**WHAT IS REQUIRED**. The answer must be a single number: how many lines in the entries below contain the word "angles".

**DATASET**.
- - - - -

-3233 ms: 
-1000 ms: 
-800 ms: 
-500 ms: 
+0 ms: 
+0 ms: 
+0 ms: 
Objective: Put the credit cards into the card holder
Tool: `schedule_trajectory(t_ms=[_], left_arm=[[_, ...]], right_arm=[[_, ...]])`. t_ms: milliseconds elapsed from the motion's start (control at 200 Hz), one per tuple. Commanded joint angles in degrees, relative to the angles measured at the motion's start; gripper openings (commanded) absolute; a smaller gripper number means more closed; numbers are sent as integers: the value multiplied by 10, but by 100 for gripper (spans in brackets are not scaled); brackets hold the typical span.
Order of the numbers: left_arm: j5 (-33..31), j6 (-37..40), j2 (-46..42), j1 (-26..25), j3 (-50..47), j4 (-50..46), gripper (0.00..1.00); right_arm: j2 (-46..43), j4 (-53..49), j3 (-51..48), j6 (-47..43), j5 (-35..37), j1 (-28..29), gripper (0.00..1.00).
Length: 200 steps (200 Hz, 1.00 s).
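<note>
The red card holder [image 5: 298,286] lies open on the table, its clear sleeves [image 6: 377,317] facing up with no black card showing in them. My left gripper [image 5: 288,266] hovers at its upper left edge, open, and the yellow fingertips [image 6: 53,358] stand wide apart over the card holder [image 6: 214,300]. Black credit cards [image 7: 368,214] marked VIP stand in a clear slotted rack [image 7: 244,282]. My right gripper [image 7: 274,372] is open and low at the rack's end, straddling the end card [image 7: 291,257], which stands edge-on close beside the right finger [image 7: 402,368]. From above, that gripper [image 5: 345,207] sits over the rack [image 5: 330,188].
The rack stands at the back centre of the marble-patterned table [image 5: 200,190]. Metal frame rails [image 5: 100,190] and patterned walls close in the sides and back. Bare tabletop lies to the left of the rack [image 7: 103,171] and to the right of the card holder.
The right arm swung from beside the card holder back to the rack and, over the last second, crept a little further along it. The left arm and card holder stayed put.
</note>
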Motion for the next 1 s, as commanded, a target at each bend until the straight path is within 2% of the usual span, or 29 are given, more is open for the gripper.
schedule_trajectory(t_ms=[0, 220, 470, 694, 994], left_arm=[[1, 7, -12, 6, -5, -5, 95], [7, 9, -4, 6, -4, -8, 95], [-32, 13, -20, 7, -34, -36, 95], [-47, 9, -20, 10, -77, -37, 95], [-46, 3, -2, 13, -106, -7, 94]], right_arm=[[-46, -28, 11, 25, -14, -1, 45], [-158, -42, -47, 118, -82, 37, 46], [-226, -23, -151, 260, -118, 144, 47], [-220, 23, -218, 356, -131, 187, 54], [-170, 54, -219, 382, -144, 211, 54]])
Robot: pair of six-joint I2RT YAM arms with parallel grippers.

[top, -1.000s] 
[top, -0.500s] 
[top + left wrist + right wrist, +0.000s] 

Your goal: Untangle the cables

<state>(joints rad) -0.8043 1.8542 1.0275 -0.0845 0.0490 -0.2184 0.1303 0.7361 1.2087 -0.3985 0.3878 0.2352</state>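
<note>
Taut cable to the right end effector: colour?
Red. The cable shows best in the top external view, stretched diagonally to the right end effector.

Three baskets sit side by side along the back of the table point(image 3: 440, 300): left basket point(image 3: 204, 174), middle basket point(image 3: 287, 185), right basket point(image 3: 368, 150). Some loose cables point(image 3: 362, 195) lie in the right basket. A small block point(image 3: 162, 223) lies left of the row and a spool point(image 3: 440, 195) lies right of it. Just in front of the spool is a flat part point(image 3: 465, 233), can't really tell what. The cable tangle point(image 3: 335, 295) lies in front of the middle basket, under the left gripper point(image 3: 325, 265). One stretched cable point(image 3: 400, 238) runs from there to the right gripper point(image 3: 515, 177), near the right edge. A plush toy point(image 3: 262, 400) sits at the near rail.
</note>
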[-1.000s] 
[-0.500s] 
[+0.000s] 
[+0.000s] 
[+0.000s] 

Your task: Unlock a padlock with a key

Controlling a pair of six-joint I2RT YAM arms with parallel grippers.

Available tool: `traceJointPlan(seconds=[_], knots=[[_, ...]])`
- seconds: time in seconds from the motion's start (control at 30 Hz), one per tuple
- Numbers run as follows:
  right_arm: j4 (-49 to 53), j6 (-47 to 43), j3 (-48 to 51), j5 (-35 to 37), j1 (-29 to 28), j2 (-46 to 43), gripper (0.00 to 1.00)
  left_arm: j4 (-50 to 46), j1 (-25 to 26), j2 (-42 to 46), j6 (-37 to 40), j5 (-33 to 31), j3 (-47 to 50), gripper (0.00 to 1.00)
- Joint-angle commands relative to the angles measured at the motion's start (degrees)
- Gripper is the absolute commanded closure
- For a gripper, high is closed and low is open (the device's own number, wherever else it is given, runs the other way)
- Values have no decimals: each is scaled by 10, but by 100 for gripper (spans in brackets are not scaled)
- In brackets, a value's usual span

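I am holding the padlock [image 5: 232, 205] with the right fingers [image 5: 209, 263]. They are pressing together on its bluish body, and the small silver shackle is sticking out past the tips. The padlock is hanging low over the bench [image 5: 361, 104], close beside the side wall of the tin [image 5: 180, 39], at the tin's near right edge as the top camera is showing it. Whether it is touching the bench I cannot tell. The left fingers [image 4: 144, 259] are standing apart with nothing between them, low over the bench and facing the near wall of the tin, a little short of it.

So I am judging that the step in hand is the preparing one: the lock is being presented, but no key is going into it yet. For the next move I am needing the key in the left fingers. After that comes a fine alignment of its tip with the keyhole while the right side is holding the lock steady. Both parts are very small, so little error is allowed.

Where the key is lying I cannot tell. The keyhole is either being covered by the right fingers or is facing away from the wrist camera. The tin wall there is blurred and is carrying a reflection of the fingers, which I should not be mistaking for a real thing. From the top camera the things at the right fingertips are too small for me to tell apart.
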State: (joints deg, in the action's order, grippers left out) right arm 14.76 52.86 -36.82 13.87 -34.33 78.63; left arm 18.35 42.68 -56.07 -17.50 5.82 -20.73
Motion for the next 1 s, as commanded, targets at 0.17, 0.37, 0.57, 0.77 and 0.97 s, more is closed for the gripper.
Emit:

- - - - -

**ANSWER FOR THIS EXERCISE**. 2